From the November 2018 issue

The historic flight of Apollo 8

As we celebrate the golden anniversary of humanity’s first trip to the Moon, command module pilot Jim Lovell recounts the epic voyage. 
By | Published: November 27, 2018 | Last updated on May 18, 2023

Astronomy: Last year the International Astronomical Union made it official and finally named one of the lunar features you used for navigation as Mount Marilyn, after your wife. Could you tell us about the mountain’s importance during that first lunar flight?

Lovell: Well, yes, let me lead up to that. While we were training to go to the Moon on Apollo 8, we had photographs of the Moon. . . . As we looked at the nearside — and our job was to look for suitable landing spots through photography and eyesight — the general consensus of the people, the geologists, and everybody [else was they] wanted the first flight to land in the Sea of Tranquillity. That looked like a pretty good area; it was on the nearside of the Moon. And as I looked around and we planned our trajectories on the photograph, we came over this little triangular mountain, and it was unusual in the fact that it sort of stood out. It was on the shoreline of the Sea of Tranquillity. And so, during one of the days, I said, “I’m naming that Mount Marilyn, after Marilyn Lovell.” No one said anything. In fact, we put it in the flight plan and all that.

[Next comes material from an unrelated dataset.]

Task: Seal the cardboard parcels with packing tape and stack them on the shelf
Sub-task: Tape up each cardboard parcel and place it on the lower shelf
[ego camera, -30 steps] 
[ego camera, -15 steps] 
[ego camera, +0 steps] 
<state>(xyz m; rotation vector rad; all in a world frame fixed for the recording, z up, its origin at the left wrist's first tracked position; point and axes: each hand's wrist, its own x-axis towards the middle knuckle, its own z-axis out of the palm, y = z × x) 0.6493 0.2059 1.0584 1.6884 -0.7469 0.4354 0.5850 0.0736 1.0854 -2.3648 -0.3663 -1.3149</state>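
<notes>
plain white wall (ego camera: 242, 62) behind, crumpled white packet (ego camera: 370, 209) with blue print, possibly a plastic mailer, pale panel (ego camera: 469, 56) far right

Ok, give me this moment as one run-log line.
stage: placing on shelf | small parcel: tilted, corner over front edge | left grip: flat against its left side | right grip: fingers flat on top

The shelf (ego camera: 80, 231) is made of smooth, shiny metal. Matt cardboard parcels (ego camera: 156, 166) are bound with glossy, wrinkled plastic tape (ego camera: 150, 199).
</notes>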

And on Apollo 8 we went over Mount Marilyn, and looked at the fact that it led the way into the Sea of Tranquillity. And then Mount Marilyn stayed on the paperwork that was followed up on 10 and 11, and . . . they started looking and said that this was a good spot. And the astrophysicists, the people that were looking at the trajectory, said yeah, because that looks like if you start at 60 miles and do the initiation there, somewhere in that vicinity, you’re separated from the command module and you fire the lunar module engine, it will take you down into the areas that we want you to land, which is basically flat areas.And so it turned up on the paperwork of Apollo 10, and they did their descent-abort mission. In fact, there’s a picture taken from the lunar module looking back at the command module just after they passed Mount Marilyn, and behind the command module is Mount Marilyn. [See the photo on p. 33.] And then of course on 11 they came by and, sure enough, that’s what they had used — it was a steppingstone, initial point, of Apollo 11.

Well, it was there for years, informally, but it got a life of its own. . . . It was in books; it was in my book, of course; and it was in the early part of the movie Apollo 13 when the two characters, Tom Hanks and [Kathleen Quinlan], were looking up and she says, “Where’s my mountain?” “It’s up there.” And so around 2014, a good friend of mine, an astrophysicist by the name of Mark Robinson out in Arizona, said, “Let’s see if we can get the International Astronomical Union [IAU] to give it an official name.” So we applied the proper way. “No, no, no. I mean, come on, we’re naming these [craters] after astronomers, physicists, people like that.” So we got a very polite denial. And meanwhile I had looked up all the mountains on the nearside, how they were named, and they were mostly very famous people. There was one mountain named after a woman, and it was pulled from mythology: Mount Agnes. And so I thought about it for a while. Then Robinson said, “Let’s try it again. Let’s really push it, because it has certain meanings to Apollo 11.” . . . And so we did.

And funny, there was agreement because other people in the IAU also started to turn their heads, and so it turned out that they finally named it and said, “Really, you know, there ought to be a little romanticism in the spaceflights. I mean, not everything strictly cut and dried . . . but here is something that relates itself to the first lunar landing. It’s well prominent there, it’s really not named as part of the mountain range Secchi. . . . But then they all agreed that they should name it Mount Marilyn. So from that day on, in perpetuity, looking down at me long after I’m gone, will be this little triangular mountain named Mount Marilyn.Astronomy: You were the navigator on Apollo 8. Was it easy or difficult to actually sight the stars through the spacecraft window?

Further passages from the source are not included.